On Sat, 28 Jan 2006, Frank Heckenbach wrote:
How do they implement PROT_EXEC disable w/o hardware NX bit, I wonder? I've heard of emulations but I never understood how this works. Probably I should do my homeworks ;-)
Why without? AFAIK, PROT_EXEC is (roughly speaking) the software side of hardware NX.
Could be on some platforms. AFAIR, there was a platform (Linux?, it's so dim in my memory) which did not implement PROT_EXEC protection. AFAIK, Linux kernels generally did not until 2.6 versions. But you must have knwon this, and this is a backend issue I suppose.
BTW, according to http://en.wikipedia.org/wiki/NX_Bit:
: Although this sort of mechanism has been around for years in various : other processor architectures such as Sun's SPARC, Alpha, IBM's : PowerPC, and even Intel's IA-64 architecture (also known as Itanium : or Merced processor), the term is actually a name created by AMD for : use by its AMD64 line of processors, such as the Athlon 64 and : Opteron. It seems to have now become a common term used to : generically describe similar technologies in other processors. : Intel's x86 processors included this feature since 80286 processor, : but that memory model is treated as obsolete by modern processors : and operating systems. De facto it could not be used by modern : programs, and AMD re-implemented the feature for the Flat memory : model used now.
So if you thought this was a brand-new hardware feature, it really isn't (apart from the name). Just Intel had screwed up for too long ...
Agreed. Some of the things Intel gets away with are beyond my comprehension. Thank Gawd for AMD :-) who brought NX bit back ...
I've seen an article that explains heap overrun exploit in detail, and how it was made impossible by heap randomizations in Windows XP SP2. But it is slightly off-topic, if we do not decide to introduce a better heap allocator option to GPC RTS.
Randomization might help to spoil particular attacks, or make them less likely to succeed, but cannot provide perfect protection. BTW, this should also be possible with a plug-in MM replacement.

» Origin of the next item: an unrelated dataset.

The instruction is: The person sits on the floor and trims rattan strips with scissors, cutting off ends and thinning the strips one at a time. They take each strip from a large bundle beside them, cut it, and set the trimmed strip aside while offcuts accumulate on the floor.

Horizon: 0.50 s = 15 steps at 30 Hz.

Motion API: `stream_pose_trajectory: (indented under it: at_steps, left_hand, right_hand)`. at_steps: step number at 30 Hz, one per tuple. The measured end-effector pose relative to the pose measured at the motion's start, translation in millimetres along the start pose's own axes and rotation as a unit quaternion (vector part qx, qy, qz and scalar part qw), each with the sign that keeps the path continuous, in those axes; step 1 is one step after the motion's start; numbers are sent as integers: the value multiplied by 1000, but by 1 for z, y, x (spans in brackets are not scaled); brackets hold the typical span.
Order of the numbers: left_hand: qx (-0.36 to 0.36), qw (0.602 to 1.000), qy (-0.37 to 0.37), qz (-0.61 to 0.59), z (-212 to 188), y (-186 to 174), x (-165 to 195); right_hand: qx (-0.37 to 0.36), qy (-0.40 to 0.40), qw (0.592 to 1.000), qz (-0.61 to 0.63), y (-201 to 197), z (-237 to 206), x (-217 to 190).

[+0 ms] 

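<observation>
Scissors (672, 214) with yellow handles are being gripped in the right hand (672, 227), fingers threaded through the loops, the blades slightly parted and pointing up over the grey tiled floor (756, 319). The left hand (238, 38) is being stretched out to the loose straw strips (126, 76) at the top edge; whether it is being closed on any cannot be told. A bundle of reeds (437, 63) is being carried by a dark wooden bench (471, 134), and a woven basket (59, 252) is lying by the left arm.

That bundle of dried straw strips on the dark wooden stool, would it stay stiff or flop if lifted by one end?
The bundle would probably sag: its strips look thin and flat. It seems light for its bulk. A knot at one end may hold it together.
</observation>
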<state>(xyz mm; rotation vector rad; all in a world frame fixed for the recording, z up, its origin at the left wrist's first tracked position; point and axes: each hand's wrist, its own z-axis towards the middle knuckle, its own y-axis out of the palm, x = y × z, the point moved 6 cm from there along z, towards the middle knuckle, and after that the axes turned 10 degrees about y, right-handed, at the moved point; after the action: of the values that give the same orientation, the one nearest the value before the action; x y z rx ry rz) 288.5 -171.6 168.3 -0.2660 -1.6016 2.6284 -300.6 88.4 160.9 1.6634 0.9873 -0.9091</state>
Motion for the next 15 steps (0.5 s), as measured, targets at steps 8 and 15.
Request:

I trust your experience and expertise on that.
DO you know of an example of memory mapping holes being deallocated? In fact, statistically most of the holes will be less than page a size, wouldn't they?

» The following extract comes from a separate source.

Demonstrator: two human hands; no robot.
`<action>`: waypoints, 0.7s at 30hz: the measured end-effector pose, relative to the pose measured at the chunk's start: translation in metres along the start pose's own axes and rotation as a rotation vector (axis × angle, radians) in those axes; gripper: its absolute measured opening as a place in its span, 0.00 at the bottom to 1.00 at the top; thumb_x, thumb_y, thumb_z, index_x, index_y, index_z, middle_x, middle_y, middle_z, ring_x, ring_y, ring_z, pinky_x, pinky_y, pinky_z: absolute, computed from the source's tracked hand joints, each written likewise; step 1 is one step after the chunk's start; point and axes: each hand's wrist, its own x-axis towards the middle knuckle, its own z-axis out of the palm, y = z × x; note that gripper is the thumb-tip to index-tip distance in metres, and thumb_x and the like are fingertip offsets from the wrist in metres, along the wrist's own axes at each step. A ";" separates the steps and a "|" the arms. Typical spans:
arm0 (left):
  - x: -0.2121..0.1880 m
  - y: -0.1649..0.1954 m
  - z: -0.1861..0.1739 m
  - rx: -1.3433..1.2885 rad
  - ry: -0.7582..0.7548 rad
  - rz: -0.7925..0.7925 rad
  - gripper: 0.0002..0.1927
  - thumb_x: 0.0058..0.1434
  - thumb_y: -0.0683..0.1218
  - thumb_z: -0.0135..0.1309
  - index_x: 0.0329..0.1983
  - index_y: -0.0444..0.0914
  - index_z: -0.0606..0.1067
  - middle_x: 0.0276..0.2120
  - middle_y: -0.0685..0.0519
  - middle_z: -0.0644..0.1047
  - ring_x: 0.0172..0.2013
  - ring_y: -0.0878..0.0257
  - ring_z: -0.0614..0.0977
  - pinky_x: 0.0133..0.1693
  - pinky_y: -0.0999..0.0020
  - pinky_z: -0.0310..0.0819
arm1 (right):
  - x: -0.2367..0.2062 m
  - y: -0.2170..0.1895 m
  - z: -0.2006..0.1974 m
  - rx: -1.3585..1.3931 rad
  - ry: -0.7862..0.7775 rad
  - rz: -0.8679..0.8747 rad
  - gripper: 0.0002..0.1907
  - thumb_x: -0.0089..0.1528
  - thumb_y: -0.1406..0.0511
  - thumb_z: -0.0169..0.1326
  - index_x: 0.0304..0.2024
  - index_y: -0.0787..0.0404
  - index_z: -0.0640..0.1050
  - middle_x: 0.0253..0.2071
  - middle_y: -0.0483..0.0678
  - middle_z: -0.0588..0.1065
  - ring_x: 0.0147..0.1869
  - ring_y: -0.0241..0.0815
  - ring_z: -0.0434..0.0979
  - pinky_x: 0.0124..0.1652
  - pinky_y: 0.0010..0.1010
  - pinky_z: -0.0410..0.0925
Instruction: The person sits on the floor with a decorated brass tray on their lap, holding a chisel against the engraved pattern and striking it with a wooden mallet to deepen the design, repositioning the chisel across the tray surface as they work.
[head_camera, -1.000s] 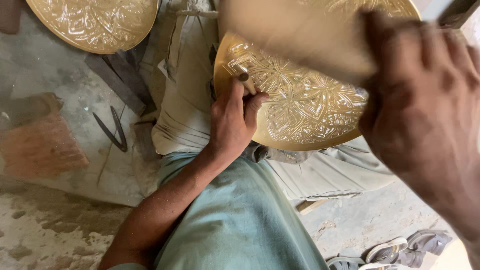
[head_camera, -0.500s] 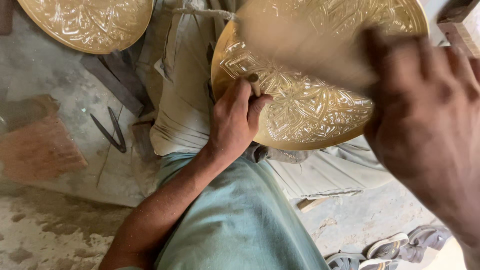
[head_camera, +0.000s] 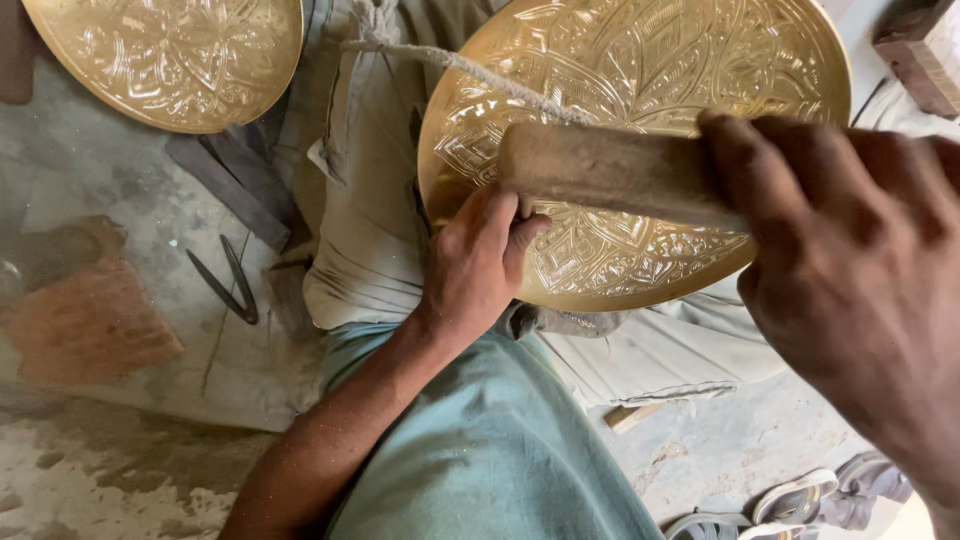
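Nearest to me, the right hand is filling the right side of the view, its fingers curling closed round one end of a wooden block. The block is looking worn, brownish and roughly rectangular, and it is lying almost level across the front of the engraved brass plate. How much of the block is continuing inside the palm I am not able to tell, since the hand is hiding it.

Lower down, the left forearm is rising from the bottom edge over teal cloth, and the left hand is resting against the plate's lower left rim. Its fingers are bunching closed at the block's free end, as if pinching something small against the metal, but whatever they are gripping is hidden from me.

The plate is round, golden and shiny, covered in chased petal and leaf patterns. It is leaning on pale, dusty cloth, with a frayed cord crossing its upper left edge.

Farther left, dark metal pincers and a reddish brick are lying on the dusty concrete floor. Beyond them a second engraved brass plate is being cut off by the top edge. Sandals are showing at bottom right.
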 end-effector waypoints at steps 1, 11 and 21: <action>0.000 0.000 0.000 0.005 0.006 0.012 0.13 0.70 0.45 0.60 0.46 0.34 0.69 0.37 0.45 0.75 0.38 0.47 0.80 0.39 0.55 0.74 | -0.003 0.003 0.001 -0.046 -0.024 -0.016 0.34 0.56 0.74 0.59 0.67 0.60 0.71 0.49 0.54 0.79 0.47 0.51 0.80 0.52 0.41 0.72; 0.001 0.002 0.003 0.020 -0.019 0.051 0.13 0.70 0.45 0.59 0.45 0.34 0.69 0.36 0.45 0.74 0.38 0.46 0.79 0.40 0.53 0.73 | -0.014 0.005 0.015 0.337 0.099 0.200 0.30 0.61 0.76 0.55 0.67 0.65 0.68 0.48 0.60 0.76 0.45 0.55 0.77 0.44 0.46 0.69; -0.003 -0.002 0.004 0.033 -0.056 0.040 0.13 0.70 0.46 0.59 0.45 0.33 0.69 0.37 0.44 0.74 0.38 0.45 0.79 0.39 0.52 0.71 | -0.018 0.007 0.018 0.024 -0.020 0.034 0.26 0.59 0.72 0.57 0.62 0.58 0.74 0.49 0.54 0.80 0.43 0.51 0.81 0.49 0.46 0.73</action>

I don't really have statistics. I suppose when deallocating a list, some pages would be freed completely and be available either for returning to the OS, or at least for reuse within the same process (possibly with other chunk sizes, as needed). I suppose typical MMs do at least the latter.
Agreed. OTOH, if we run for example a database, insertions/deletions to/from heap may be seemingly random. I trust a lecture I've heard from my college Professor, and I think he had some references with extensive simulations at least. IMHO general purpose allocator should not rely on "burst" allocations/deallocations, but a more stochastic memory manager use.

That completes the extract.